The Full Board found the preponderance of the evidence in the record supported the finding that the claimant failed to demonstrate that she was attached to the labor market and was not eligible for continuing benefits. The WCLJ decision was modified to find that the claimant was classified with a permanent partial disability with a 25% LWEC in the same employment or otherwise. The claimant was entitled to wage loss benefits not to exceed 250 weeks. However, the claimant was not currently entitled to wage loss benefits based on a finding of a lack of attachment to the labor market.
Key Takeaways for Winning on Attachment Defense
Here are the key takeaways from the Board’s decision in In Re Good Samaritan.

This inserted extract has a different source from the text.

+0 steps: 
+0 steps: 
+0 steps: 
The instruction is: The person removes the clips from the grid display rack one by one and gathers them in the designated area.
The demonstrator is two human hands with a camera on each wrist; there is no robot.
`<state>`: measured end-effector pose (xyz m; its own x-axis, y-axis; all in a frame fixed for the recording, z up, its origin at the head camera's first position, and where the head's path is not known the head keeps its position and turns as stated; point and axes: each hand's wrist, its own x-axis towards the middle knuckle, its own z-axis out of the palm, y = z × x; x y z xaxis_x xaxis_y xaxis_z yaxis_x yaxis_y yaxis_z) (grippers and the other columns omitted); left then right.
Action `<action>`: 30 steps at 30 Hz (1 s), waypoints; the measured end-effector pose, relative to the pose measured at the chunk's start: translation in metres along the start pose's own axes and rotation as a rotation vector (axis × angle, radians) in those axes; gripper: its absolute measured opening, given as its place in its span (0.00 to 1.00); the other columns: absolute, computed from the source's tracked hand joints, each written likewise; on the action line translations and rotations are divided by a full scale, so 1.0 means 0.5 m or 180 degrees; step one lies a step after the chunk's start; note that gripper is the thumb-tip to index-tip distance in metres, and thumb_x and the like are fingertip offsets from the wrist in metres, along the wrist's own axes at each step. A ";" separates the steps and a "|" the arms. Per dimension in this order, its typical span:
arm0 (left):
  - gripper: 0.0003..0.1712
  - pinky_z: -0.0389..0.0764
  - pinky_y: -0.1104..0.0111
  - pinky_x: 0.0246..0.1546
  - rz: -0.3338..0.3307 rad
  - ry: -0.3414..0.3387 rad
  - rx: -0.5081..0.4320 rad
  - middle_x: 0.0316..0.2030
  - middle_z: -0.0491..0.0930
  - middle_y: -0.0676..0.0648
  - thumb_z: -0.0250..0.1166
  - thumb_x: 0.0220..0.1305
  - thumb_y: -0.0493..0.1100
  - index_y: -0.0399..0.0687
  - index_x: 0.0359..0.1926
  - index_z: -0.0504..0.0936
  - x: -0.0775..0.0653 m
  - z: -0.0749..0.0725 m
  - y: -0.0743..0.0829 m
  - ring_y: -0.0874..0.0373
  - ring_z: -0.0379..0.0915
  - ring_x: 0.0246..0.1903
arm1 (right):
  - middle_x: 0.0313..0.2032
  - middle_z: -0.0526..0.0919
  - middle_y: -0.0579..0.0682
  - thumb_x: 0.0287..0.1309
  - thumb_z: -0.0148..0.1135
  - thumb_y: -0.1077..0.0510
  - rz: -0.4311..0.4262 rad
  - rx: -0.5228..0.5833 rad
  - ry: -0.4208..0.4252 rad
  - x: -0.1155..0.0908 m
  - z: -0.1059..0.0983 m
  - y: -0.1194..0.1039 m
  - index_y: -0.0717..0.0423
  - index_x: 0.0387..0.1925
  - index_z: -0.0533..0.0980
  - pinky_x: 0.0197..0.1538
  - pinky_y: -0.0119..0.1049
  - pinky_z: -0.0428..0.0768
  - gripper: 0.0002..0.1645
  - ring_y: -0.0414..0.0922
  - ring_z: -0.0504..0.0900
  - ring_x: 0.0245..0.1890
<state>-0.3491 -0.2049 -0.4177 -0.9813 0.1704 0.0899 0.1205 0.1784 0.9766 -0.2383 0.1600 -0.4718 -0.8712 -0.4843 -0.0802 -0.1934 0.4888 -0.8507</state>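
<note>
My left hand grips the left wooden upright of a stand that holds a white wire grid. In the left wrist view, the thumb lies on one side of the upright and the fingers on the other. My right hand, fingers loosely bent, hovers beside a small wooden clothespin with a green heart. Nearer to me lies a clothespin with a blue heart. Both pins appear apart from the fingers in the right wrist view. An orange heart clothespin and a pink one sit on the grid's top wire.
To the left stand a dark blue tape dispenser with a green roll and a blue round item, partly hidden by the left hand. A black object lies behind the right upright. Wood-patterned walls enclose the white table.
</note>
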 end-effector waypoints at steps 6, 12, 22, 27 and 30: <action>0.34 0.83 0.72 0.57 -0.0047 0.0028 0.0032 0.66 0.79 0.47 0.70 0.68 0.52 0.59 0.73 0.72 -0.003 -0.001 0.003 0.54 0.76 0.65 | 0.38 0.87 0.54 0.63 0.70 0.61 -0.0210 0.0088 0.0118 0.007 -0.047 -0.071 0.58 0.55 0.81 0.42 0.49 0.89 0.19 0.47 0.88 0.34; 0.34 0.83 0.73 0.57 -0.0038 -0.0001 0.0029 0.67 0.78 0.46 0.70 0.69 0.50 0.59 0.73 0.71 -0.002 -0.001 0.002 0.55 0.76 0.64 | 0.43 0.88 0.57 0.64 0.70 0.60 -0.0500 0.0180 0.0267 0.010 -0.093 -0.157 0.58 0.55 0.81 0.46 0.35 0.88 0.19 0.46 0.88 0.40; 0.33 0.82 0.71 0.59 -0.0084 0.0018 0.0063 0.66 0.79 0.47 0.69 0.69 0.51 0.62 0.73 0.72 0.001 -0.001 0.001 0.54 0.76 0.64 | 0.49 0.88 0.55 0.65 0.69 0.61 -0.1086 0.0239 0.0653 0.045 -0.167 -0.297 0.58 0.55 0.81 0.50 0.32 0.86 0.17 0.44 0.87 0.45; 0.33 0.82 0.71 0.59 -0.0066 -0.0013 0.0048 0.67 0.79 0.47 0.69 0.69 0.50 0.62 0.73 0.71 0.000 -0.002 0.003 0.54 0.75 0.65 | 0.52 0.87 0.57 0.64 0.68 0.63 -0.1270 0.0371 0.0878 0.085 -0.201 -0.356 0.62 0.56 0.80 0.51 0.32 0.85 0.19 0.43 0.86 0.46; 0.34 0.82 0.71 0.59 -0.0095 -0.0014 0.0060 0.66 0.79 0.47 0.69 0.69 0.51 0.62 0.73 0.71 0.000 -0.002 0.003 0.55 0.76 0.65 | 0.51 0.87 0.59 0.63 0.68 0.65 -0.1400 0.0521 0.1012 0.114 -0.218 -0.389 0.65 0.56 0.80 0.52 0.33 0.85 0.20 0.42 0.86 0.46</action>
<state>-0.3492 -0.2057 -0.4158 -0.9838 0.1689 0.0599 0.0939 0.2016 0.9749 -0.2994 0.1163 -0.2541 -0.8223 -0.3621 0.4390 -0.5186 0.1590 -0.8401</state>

1. Confirm that the claimant is looking for work within the restrictions of their disability
- Confirm the claimant is aware of the restrictions set by their doctors when looking for work: full-time/part-time, weight restrictions, standing/sitting restrictions, etc.
2. Use cross-examination to question the claimant about the requirements of the jobs they applied for.
- Can they physical do the jobs they are applying for?
- Are there other jobs they could be applying for?
3. Confirm on cross-examination all the skills the claimant had for working previously and all activities the claimant is still capable of doing: language writing/listening/talking skills, clerical skills, etc.
- Confirm that the claimant provides proper documentation of the jobs they apply for: who they talked to, dates of communication, resumes sent, etc.
- Confirm that the claimant is fully utilizing career centers and not just simply applying for jobs on computers
- Ask about seminars/training programs that they have attended to better themselves in preparation.